The classification problem for US bank insurance business data
has imbalanced data distribution. This means ratio between positive and negative
proportion are extremely unbalanced, the prediction models generated directly
by supervised learning algorithms like SVM, Logistic Regression are biased for
large proportion. Example, the ratio between positive and negative classes is
100:1. Therefore, this can be seen as such model does not help in prediction.
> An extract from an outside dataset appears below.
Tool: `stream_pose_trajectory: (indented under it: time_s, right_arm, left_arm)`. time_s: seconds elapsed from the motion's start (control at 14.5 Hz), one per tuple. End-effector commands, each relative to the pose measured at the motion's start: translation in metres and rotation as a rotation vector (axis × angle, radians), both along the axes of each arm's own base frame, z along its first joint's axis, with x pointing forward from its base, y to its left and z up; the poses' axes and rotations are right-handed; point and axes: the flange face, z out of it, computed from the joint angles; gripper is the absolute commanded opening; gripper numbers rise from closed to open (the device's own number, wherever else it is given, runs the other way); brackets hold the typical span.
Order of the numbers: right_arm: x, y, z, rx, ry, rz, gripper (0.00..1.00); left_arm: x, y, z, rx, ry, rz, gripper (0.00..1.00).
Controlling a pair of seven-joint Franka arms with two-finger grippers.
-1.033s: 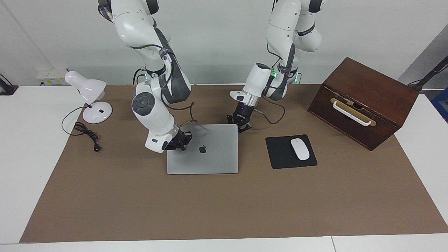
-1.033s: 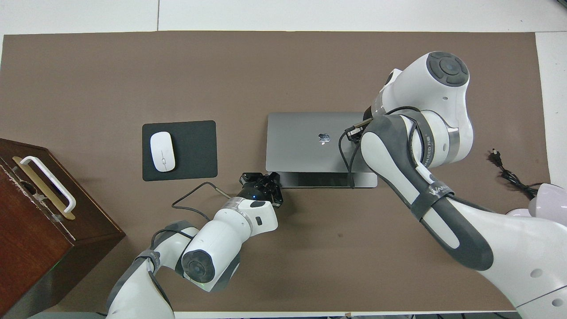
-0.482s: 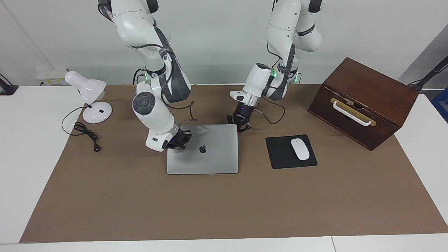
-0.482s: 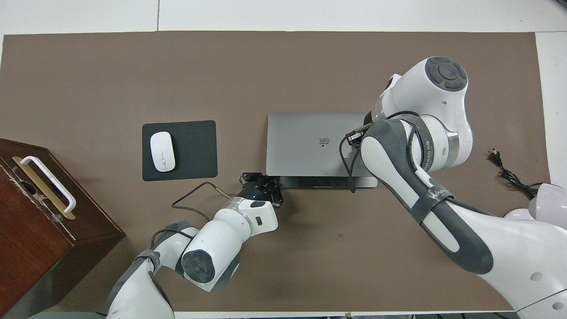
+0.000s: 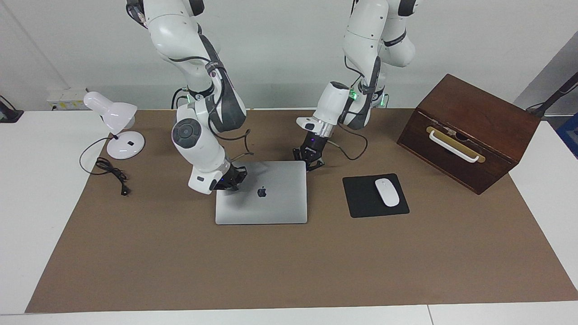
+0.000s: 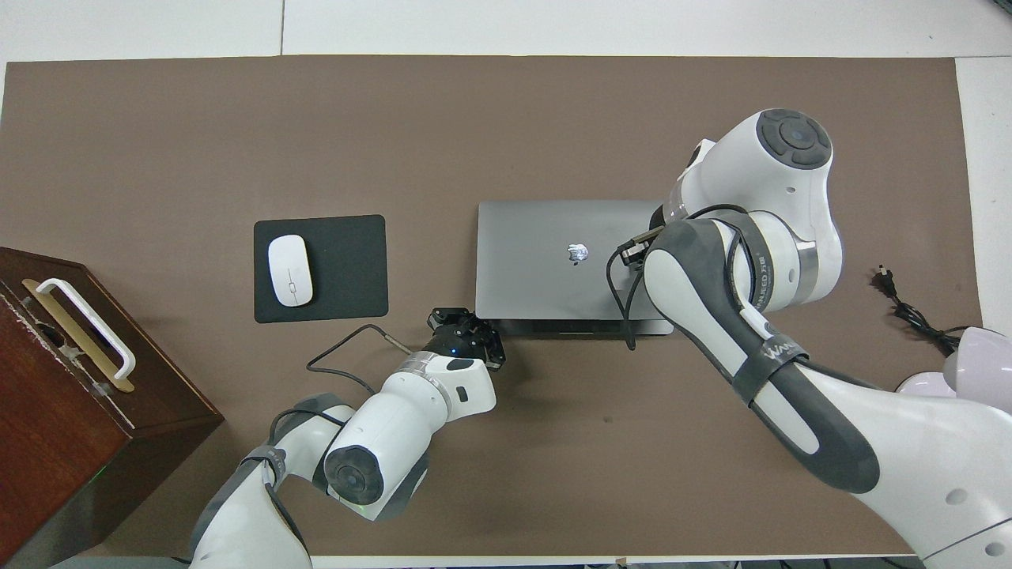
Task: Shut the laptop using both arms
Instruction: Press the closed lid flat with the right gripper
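**benchwatcher:** From where I'm standing, the laptop (image 5: 261,193) sits mid-frame in the facing view, on the brown mat (image 5: 289,266), lid almost flat. In the overhead view a thin strip of the deck shows along its lower edge, so I'd say not fully shut yet. Why are both grippers clenched with nothing in them?

**armnerd:** Closed fingers make a blunt pusher, that's my guess. The right gripper (image 5: 231,177) is on the lid's corner at centre-left of the facing view, fingertips together, gripping nothing, looks like it's pressing down. The left gripper (image 5: 309,159) is also pinched shut and empty, parked by the laptop's upper corner, just right of centre in the frame. Can't tell if it touches the base or only guards it, probably there so the thing doesn't slide.

**benchwatcher:** Makes sense. The mouse pad (image 5: 361,198) with the mouse (image 5: 387,192) is right of the laptop, apart from it. The wooden box (image 5: 469,131) is upper right, the lamp (image 5: 115,126) upper left. None of it in the way.

**armnerd:** Yeah, nearly done I'd say. One last gentle press.
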Motion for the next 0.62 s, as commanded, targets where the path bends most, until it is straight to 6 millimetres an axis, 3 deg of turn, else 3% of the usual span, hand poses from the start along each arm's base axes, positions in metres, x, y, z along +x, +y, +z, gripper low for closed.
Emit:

distribution will affect the performance of classification problem. Thus, some
techniques should be applied to deal this problem. One approach to handle the
problem of unbalanced class distribution is sampling techniques 2. This will
rebalance the dataset. Sampling techniques are broadly classified into two
types. They are under sampling and over sampling. Under sampling technique is
applied to major class for reduction process (e.g. Random Under Sampling) and
over sampling is another technique applied to add missing scores to set of
samples of minor class (e.g. Random Over Sampling).The drawback of ROS is
redundancy in dataset this will again lead to classification problem that is
classifier may not recognize the minor class significantly. To overcome this
problem, SMOTE (Synthetic Minority Over Sampling) is used. This will create
additional sample which are close and similar to near neighbors along with
samples of the minor class to rebalance the dataset with help of K-Nearest
Neighbors (KNN) 2.Sampling method is divided into non-heuristic method and
heuristic method. Non-heuristic will randomly remove the samples from majority
class in order to reduce the degree of imbalance 10. Heuristic sampling is
another method which will distinguish samples based on nearest neighbor
algorithm 7.Another difficulty in classification problem is data quality,
which is existence of missing data. Frequent occurrence of missing data will
give biased result. Mostly, dataset attributes are dependent to each other.
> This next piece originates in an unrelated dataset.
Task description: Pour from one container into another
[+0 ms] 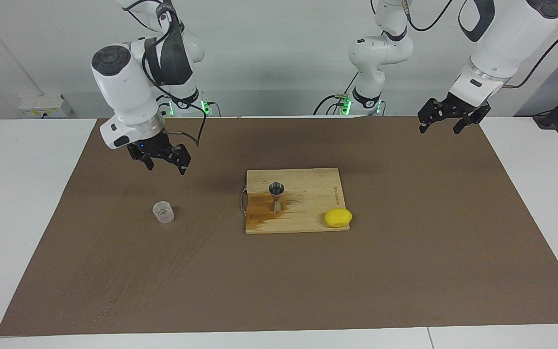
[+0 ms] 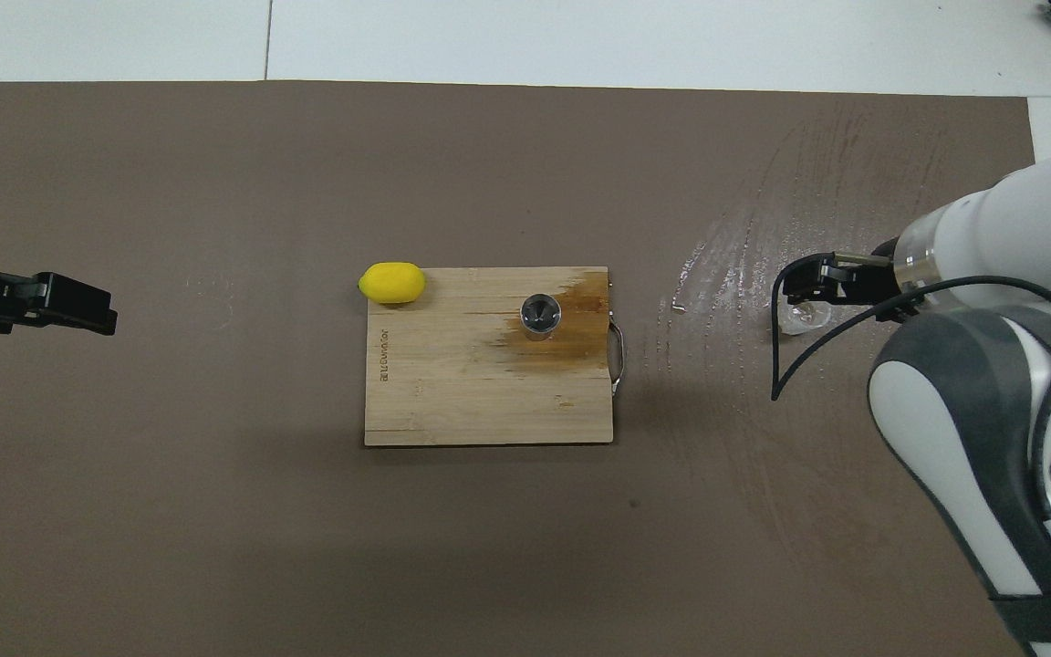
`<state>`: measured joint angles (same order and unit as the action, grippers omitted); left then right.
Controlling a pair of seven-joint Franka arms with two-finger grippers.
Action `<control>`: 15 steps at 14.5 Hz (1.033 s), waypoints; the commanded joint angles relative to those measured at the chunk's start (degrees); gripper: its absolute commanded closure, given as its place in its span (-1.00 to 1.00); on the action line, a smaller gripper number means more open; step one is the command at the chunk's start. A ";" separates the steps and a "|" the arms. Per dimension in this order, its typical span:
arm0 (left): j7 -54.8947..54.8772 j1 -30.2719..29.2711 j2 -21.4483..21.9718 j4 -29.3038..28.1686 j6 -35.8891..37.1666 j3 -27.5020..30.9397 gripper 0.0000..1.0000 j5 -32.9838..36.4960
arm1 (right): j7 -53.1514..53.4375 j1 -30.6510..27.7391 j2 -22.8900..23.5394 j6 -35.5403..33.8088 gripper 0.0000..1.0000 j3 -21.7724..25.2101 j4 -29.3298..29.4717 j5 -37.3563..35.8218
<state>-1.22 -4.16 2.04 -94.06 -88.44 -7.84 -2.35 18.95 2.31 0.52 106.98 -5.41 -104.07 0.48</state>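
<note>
One clear plastic cup point(image 1: 163, 212), short and upright, is being hovered over by the open, empty right gripper point(image 1: 164, 164); the jigger point(image 1: 276, 196) is standing on the board point(image 1: 308, 189). The left gripper point(image 1: 441, 126) is being held open, waiting.

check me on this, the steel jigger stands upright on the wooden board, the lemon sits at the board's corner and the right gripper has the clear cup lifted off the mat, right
Not quite: the clear cup is not lifted. The facing view shows it standing on the brown mat, with the right gripper above it and apart from it. The rest holds: the steel jigger stands upright on the wooden board, and the lemon sits at its corner.
</note>
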 commanded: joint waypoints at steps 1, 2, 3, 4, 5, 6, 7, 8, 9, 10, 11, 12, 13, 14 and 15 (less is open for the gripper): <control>-0.53 -0.50 0.51 -0.60 -0.33 -0.16 -1.00 -0.73 | -1.73 -0.46 1.76 -7.11 -1.00 0.05 8.77 -1.27; -0.53 -0.50 0.51 -0.60 -0.24 -0.15 -1.00 -0.73 | -1.73 -0.64 2.11 -9.75 -1.00 0.05 11.06 -1.36; -0.53 -0.50 0.51 -0.60 -0.24 -0.15 -1.00 -0.73 | -1.81 -0.82 2.11 -11.34 -1.00 0.05 12.39 -1.36; -0.53 -0.50 0.51 -0.60 -0.33 -0.15 -1.00 -0.64 | -2.34 -0.91 2.11 -12.31 -1.00 0.05 12.84 -1.36; -0.53 -0.50 0.51 -0.69 -0.33 -0.24 -1.00 -0.64 | -3.47 -0.99 2.03 -13.19 -1.00 0.14 13.19 -1.36; -0.53 -0.50 0.51 -0.60 -0.33 -0.24 -1.00 -0.73 | -4.62 -0.99 1.76 -13.64 -1.00 0.14 13.11 -1.36; -0.53 -0.50 0.51 -0.60 -0.24 -0.16 -1.00 -0.73 | -5.58 -1.08 1.41 -14.51 -1.00 0.31 13.10 -1.36; -0.53 -0.50 0.51 -0.60 -0.24 -0.15 -1.00 -0.73 | -6.46 -1.08 1.24 -15.91 -1.00 0.31 13.02 -1.36; -0.53 -0.50 0.51 -0.60 -0.24 -0.15 -1.00 -0.73 | -6.99 -1.08 0.89 -17.41 -1.00 0.31 12.84 -1.36; -0.53 -0.50 0.51 -0.60 -0.33 -0.24 -1.00 -0.73 | -7.00 -0.99 0.45 -18.29 -1.00 0.23 12.15 -1.36; -0.53 -0.50 0.51 -0.60 -0.24 -0.16 -1.00 -0.64 | -7.00 -0.82 0.01 -18.13 -1.00 0.23 11.62 -1.36; -0.53 -0.50 0.51 -0.60 -0.24 -0.15 -1.00 -0.73 | -7.00 -0.82 -0.08 -17.60 -1.00 0.23 11.09 -1.36; -0.53 -0.50 0.51 -0.60 -0.24 -0.24 -1.00 -0.73 | -7.09 -0.91 -0.08 -17.42 -1.00 0.23 11.08 -1.36; -0.53 -0.50 0.51 -0.69 -0.33 -0.24 -1.00 -0.73 | -7.44 -0.99 -0.08 -16.90 -1.00 0.31 11.00 -1.45; -0.53 -0.50 0.51 -0.60 -0.33 -0.24 -1.00 -0.73 | -8.57 -0.99 -0.08 -16.55 -1.00 0.31 10.91 -2.06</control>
<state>-1.22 -4.16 2.04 -94.06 -88.44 -7.84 -2.35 13.02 1.89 0.82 89.91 -4.75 -92.71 0.27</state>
Thus, identifying the correlation between those attributes can be used to
discover the missing data values. One approach to replace the missing values
with some probable values is called imputation 6.
One of the challenges in big data is data quality. We need to
ensure the quality of data otherwise it will mislead to wrong predictions
sometimes. One significant problem of data quality is missing data.
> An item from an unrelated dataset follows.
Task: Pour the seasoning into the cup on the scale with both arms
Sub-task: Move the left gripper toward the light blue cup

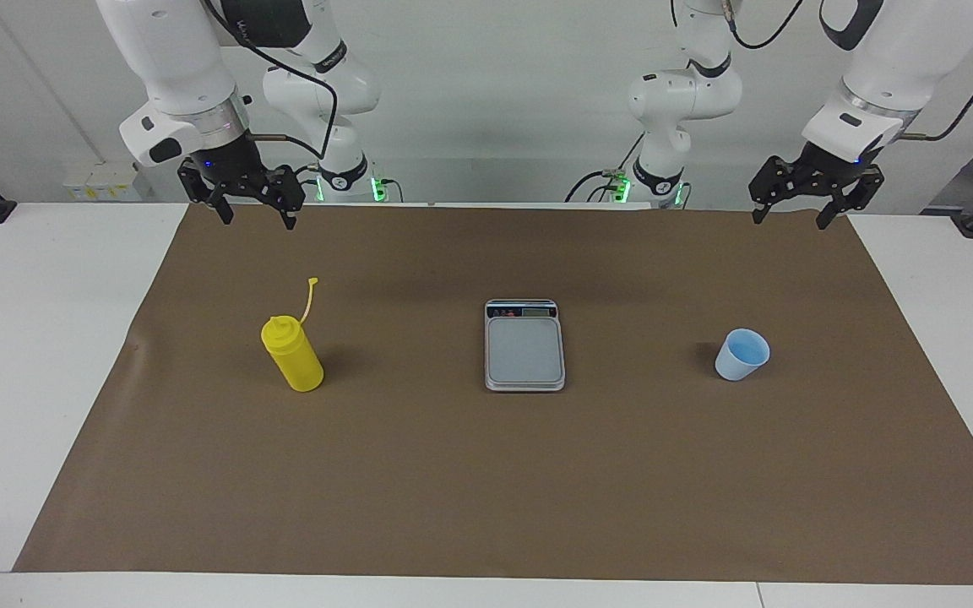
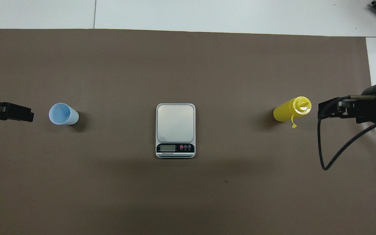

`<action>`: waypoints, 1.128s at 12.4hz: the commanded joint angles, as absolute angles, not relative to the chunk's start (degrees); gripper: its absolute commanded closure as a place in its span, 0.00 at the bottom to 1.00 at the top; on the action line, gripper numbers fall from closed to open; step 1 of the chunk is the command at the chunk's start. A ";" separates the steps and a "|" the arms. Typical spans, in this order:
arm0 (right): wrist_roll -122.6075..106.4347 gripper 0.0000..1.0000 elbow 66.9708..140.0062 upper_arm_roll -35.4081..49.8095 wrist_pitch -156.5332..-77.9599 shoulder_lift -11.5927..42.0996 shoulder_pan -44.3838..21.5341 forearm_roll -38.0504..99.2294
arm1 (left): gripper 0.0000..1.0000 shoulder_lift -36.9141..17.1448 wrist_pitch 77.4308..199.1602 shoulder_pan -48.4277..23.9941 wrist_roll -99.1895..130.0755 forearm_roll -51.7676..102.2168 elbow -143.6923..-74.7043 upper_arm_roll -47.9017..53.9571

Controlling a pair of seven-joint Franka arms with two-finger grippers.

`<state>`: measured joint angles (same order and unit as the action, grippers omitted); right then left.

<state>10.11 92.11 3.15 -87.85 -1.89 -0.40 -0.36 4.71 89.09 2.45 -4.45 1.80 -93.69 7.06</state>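
fingers spread on my left gripper [image 1: 789, 217] and right gripper [image 1: 255, 217]; cup [image 1: 741, 355] and seasoning [image 1: 292, 354] flank scale [image 1: 524, 345], untouched, ready for pickup

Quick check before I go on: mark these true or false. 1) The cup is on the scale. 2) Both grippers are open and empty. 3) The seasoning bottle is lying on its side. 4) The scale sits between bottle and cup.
1) False. The cup stands on the brown mat, apart from the scale.
2) True. The left gripper and the right gripper hang open, holding nothing.
3) False. The seasoning bottle stands upright.
4) True.
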 commanded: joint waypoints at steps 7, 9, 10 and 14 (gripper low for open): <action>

Imputation is method for handling the missing data. This will
reconstruct the missing data with estimated ones. Imputation method has
advantage of handling missing data without help of learning algorithms and this
will also allow the researcher to select the suitable imputation method for
particular circumstance 3.
There are many imputation methods for missing value treatment
(Some widely used data imputation methods are Case substitution, Mean and Mode
imputation, Predictive model). In this paper we have built the predictive model
for missing value treatment.
There are a variety of machine learning algorithms to crack
both classification and regression problems. Machine learning is practice of
designing the classification which has capability to repeatedly learn and perform
without being explicitly programmed. Machine learning algorithms are classified
into three types (Supervised learning, Unsupervised learning, Reinforcement Learning).In this paper, we propose supervised machine
learning algorithms to built the model. Some of the supervised learning
algorithms are listed below: Regression, Decision
Tree, Random Forest, KNN, Logistic Regression etc 8. Decision tree in machine
learning can be used for both classification and regression.
In decision examination, a decision tree can be used to visually and unambiguously
represent decision. The tree has two significant entities precisely known
as decision nodes and leaves. The leaves are the verdict or the final result.
And the decision nodes are wherever the data is split. Classification tree is
type of decision tree where the outcome was a variable like ‘fit’ or ‘unfit’.
Here the decision variable is Categorical.
One of the best ensemble methods is random forest. It is used
for both classification and regression 5. Random Forest is collection of many
decision trees; every tree has its full growth. And it has advantage of
automatic feature selection and etc 4.
Gradient Boosting looks to consecutively decrease fault with
each consecutive model, until one final model is produced. The key intend of every
machine learning algorithms is to construct the strongest predictive model
while accounting for computational effectiveness on top. This is where
XGBoosting algorithm engages in recreation.
XGBoost (eXtreme Gradient Boosting) is a direct application of Gradient
Boosting for decision trees. It gives you further regularize model
formalization to manage over-fitting, which gives improved performance 8.